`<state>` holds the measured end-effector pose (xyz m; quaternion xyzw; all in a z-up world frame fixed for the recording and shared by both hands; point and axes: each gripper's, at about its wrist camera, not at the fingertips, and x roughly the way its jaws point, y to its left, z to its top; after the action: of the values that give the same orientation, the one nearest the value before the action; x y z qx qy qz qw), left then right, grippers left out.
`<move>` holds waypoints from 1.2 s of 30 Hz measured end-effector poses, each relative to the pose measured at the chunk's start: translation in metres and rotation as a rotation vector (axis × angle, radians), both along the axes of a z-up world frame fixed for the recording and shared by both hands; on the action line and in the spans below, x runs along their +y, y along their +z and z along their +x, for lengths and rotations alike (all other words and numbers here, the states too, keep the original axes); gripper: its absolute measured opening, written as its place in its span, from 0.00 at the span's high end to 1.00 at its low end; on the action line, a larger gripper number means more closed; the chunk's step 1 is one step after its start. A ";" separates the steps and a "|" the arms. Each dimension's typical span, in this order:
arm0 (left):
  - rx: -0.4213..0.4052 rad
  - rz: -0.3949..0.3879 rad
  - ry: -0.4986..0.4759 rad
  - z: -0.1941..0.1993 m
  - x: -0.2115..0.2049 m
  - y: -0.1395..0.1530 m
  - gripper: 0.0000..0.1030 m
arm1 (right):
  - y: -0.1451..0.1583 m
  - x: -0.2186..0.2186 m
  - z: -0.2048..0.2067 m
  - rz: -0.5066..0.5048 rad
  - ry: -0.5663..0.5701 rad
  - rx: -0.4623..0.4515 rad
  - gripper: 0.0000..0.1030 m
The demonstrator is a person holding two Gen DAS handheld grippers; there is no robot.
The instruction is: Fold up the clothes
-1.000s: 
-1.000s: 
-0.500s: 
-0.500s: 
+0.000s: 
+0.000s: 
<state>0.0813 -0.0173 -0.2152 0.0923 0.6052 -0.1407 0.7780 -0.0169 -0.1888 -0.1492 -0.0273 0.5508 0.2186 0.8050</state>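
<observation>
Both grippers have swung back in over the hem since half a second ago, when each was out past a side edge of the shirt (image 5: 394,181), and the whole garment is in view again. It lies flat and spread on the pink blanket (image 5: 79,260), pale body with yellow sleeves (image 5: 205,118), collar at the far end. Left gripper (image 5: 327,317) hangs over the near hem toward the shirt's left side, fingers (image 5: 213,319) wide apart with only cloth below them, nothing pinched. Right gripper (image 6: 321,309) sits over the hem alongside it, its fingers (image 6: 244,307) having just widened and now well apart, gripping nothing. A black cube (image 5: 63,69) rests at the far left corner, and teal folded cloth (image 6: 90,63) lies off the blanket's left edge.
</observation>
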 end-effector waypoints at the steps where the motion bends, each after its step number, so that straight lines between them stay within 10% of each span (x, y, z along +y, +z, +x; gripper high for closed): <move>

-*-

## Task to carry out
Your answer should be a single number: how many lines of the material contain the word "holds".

## Answer space
2